In addition to his love of dogs, Mozart also kept various other pets when he lived in Vienna, including a starling which he taught to sing the opening theme of the last movement of his Concerto K.453 and for whom, at its demise, the composer held an elaborate funeral in his back garden.
* * * * *
Some other dog-loving composers, pictured with their beloved pets/companions:
Schubert...
[Schubert with the painter Leopold Kupelwieser's dog Drago, Schloss Atzenbrugg, 1821 (detail from Kupelwieser's 1821 watercolour)].
Grieg...
[Grieg with his labrador, hiking on Løvstakken, Bergen, Norway, c.1900]
Elgar...
Elgar was particularly fond of dogs, and had two close dog companions at the end of his life, Marco (a spaniel) and Mina (a cairn terrier), and his very last composition is actually a short and beautiful orchestral piece named Mina. On his 70th birthday, 2 June 1927, Elgar conducted a concert of his music with the BBC Symphony Orchestra on a national radio broadcast.
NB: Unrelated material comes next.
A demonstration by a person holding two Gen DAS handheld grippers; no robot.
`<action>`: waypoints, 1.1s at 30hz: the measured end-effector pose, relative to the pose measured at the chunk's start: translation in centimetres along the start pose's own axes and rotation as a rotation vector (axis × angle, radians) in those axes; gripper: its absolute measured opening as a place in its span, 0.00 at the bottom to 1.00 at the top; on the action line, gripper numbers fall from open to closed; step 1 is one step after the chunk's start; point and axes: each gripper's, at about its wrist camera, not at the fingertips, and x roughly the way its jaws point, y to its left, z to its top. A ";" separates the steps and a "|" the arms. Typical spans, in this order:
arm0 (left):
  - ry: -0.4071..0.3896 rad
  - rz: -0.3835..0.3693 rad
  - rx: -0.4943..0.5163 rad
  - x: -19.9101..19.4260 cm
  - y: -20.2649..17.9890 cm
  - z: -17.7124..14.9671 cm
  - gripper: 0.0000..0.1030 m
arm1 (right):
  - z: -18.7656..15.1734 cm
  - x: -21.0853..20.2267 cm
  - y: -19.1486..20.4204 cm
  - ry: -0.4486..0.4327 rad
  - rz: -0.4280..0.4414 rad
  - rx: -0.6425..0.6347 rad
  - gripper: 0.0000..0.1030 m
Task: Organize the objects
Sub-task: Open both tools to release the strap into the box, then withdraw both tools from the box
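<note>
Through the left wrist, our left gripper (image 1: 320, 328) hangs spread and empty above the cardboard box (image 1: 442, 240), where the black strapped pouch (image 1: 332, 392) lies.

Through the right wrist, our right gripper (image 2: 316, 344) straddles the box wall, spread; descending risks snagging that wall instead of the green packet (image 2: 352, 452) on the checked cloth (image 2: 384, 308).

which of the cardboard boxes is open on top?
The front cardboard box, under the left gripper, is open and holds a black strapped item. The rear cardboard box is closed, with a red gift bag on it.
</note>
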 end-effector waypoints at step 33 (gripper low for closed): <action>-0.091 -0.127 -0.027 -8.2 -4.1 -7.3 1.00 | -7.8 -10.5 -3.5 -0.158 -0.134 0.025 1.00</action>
At the conclusion of the broadcast Elgar spoke into the microphone to wish listeners goodnight, ending with "and goodnight Marco". Elgar had an accomplice, his niece Madge Grafton, stationed at his home with Marco to check the dog's reaction and apparently on hearing Elgar call out his name Marco became very excited and rushed around the room barking, looking for his master!
[Elgar with his spaniel, Marco, Worcester, September 1927]
Debussy...
[Debussy with his collie, Xanto, and fox terrier, Boy, outside his home, 1907]
Rachmaninoff...
[Rachmaninoff with his Newfoundland, Levko]
Gershwin...
Gershwin also owned several dogs over the years, including Bombo, Tinker, and most notably Tony, a wire-haired terrier who was notorious for getting lost in New York and having search parties sent out for him.
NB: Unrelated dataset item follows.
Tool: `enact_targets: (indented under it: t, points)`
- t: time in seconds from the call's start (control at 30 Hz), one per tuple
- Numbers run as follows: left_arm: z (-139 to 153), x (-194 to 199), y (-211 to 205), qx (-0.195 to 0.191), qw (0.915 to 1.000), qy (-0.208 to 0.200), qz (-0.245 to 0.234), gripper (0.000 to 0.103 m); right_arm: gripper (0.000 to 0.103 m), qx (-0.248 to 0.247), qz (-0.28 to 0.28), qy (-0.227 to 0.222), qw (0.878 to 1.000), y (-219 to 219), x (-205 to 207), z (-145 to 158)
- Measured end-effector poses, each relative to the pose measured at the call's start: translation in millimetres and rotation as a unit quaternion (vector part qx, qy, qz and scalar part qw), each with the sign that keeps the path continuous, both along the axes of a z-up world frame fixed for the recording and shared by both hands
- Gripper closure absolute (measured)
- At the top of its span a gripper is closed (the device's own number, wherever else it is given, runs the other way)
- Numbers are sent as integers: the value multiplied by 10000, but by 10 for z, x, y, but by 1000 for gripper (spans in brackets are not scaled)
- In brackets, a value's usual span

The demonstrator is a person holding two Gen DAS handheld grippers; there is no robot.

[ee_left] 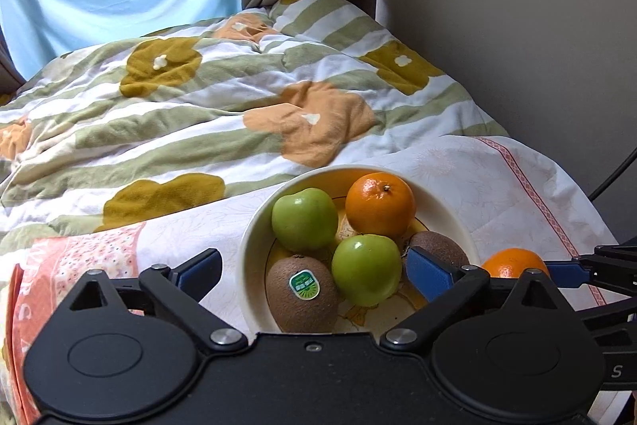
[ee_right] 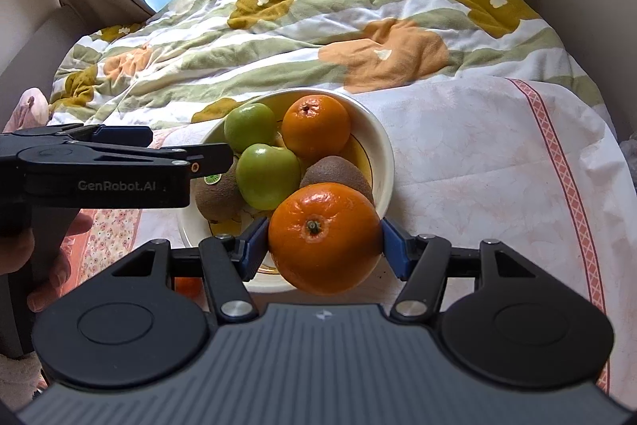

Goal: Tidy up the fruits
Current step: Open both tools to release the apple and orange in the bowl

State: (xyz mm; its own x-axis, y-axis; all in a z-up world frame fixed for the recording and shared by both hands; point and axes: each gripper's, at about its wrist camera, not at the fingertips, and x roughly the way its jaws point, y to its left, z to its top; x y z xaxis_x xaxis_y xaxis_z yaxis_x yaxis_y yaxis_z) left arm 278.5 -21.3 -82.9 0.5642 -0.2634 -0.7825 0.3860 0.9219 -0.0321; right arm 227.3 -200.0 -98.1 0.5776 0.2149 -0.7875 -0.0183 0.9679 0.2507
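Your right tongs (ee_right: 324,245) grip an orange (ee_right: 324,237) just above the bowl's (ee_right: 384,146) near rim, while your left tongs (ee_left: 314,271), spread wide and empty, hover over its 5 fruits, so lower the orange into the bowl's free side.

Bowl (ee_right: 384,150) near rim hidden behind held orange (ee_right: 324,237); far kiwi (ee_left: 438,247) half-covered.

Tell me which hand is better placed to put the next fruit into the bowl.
Right. Its tongs already grip an orange beside the bowl; the left tongs stand open and empty.
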Motion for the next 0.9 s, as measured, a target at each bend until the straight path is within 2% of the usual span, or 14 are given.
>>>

[Stills of Gershwin's wire-haired terrier Tony as a puppy, taken by Gershwin himself]
In 1936 Tony followed Gershwin from New York to California where the composer was about to start work on an RKO movie starring his old friend Fred Astaire. Gershwin flew to California on 10 August 1936 with his brother Ira and Ira's wife Lee, but Tony travelled by car. Unfortunately for Tony he suffered greatly from travel sickness during the 3000 mile car trip and his carer had to break the journey for a few days to allow Tony time to recover. Eventually he made it safely to Los Angeles and was able to join his dog loving owner at Gershwin's rented Roxbury Drive home.
[Tony, Gershwin and Gershwin's mother Rose, Beverly Hills, California, USA, 1936]
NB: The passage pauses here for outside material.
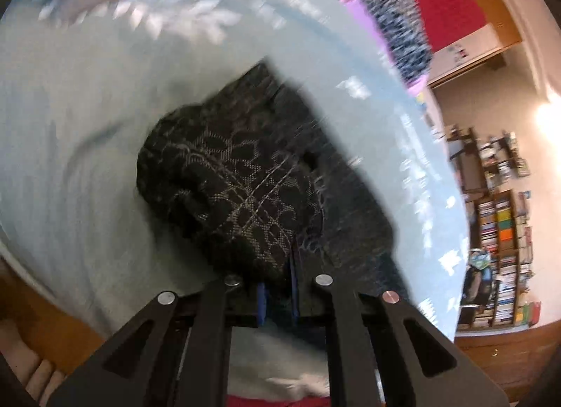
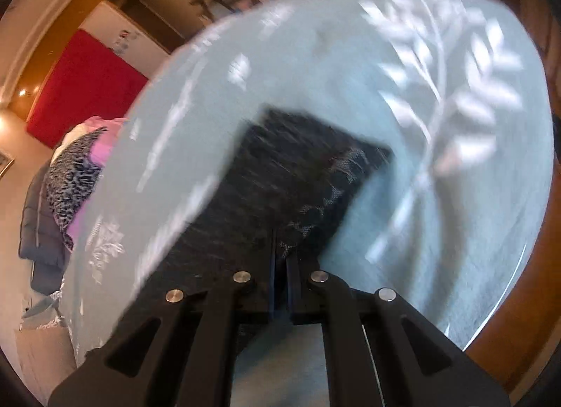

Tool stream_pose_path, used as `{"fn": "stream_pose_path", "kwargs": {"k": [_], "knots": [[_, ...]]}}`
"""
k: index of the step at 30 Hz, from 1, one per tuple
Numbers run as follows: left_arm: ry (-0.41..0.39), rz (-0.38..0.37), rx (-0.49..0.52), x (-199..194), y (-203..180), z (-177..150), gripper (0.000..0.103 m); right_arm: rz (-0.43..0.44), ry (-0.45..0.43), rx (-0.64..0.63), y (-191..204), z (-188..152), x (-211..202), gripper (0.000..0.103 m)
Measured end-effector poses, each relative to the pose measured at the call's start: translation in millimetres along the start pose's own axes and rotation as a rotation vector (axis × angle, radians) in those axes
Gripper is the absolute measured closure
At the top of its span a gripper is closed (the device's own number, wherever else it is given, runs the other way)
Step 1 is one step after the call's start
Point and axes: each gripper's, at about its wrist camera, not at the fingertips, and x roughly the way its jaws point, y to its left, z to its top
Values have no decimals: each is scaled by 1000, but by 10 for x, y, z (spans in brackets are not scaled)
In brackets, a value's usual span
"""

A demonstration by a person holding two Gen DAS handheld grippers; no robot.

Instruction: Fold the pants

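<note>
The pants (image 1: pixel 238 189), dark with a pale floral weave, lie on a light blue bedspread (image 1: pixel 87 133) printed with white leaves. In the left wrist view they sit toward the bed's right edge, beyond which a bookshelf (image 1: pixel 501 252) stands against the far wall. A leopard-print cloth (image 1: pixel 389 11) lies at the far end of the bed.

The left gripper (image 1: pixel 280 296) is clenched on the pants: a bunched fold of the fabric rises straight from between its blue-padded fingers (image 1: pixel 260 302) and humps up in front of the camera. The right gripper (image 2: pixel 280 287) is likewise closed on the pants (image 2: pixel 298 189), its fingers (image 2: pixel 271 284) drawn nearly together with patterned cloth running into the narrow gap. Both views are blurred, so finer detail of the grip cannot be told.

From the right wrist view the far part of the pants lies flat, with a straight edge and a square corner, which suggests at least one fold is already made. The near part is lifted in both grippers rather than laid down, so the current fold looks unfinished. What seems to be left is to carry the held end over the flat part, lay it down square, release both grips and smooth the stack.
</note>
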Motion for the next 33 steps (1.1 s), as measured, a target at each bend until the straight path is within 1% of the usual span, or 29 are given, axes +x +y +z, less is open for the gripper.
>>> {"fn": "stream_pose_path", "kwargs": {"k": [2,4,7,9,12,13,15,16,18,19,21,23,25,28,30,32,33], "knots": [[-4,49,30,91,20,-40,94,15,-6,6,-50,-46,37,99],[-8,69,62,128,-48,-68,94,11,-18,-17,-14,-41,14,99],[-15,91,115,108,-119,-107,94,9,-68,-64,118,61,-83,99],[-7,86,124,137,-146,-155,94,19,-113,-66,179,163,-187,99],[9,65,138,166,-199,-233,94,4,-171,-76,207,286,-307,99],[15,66,149,188,-224,-263,94,-4,-178,-77,173,315,-322,99],[25,74,160,265,-236,-305,93,-43,-163,-72,56,314,-247,99],[33,79,154,303,-207,-313,93,-88,-155,-75,-23,284,-181,99],[45,71,144,371,-115,-322,93,-129,-133,-80,-153,211,-82,99],[42,60,149,362,-93,-314,93,-126,-123,-74,-182,174,-46,99],[41,56,154,326,-75,-293,93,-133,-132,-95,-190,124,-41,99],[33,60,172,250,-65,-282,93,-147,-127,-108,-154,143,-32,99],[15,59,189,190,-108,-280,93,-150,-120,-100,-129,153,-44,93],[-43,66,223,63,-182,-282,93,-176,-137,-107,-105,179,-127,79],[-40,98,248,81,-178,-282,89,-220,-162,-115,-68,159,-194,58],[8,135,249,177,-141,-322,85,-262,-199,-142,-15,145,-260,57],[9,130,244,192,-129,-341,82,-294,-216,-166,42,115,-284,57]]}}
The movie Gershwin was working on when he first arrived in California in 1936 was Shall We Dance (released in May 1937) and it features a memorable scene with Fred Astaire and Ginger Rogers involving dogs of various shapes and sizes on board a transatlantic ocean liner, for which Gershwin created his delightful Walking the Dog incidental music. According to the movie's choreographer Hermes Pan, Gershwin improvised the music for this scene right on the set during rehearsals after the director Mark Sandrich asked Gershwin if he could add music to make the scene more comical. The original soundtrack score used for the movie has never been published, and in the 1950s Ira Gershwin, remembering the delightful Walking the Dog sequence but unable to track down his brother's original score, got in touch with Hal Borne, Fred Astaire's rehearsal pianist while at RKO, and asked if he could recreate the Walking the Dog music from memory. Despite the almost 20 year gap Hal Borne did his best to recall the incidental music, which was then published as a piano solo entitled Promenade. Not surprisingly, given the amount of time that had passed, Borne was not able to remember Gershwin's music exactly, so in the early 1990s I created my own piano version of the Walking the Dog scene, which I transcribed directly from the Shall We Dance film soundtrack, and which I recorded in 1997 on Volume 4 of my Authentic George Gershwin CD collection. Hearing the true harmonies of Gershwin's original Walking the Dog was a revelation, with so many echoes of the extraordinary harmonic language of Gershwin's opera Porgy and Bess which the composer had completed only a year earlier.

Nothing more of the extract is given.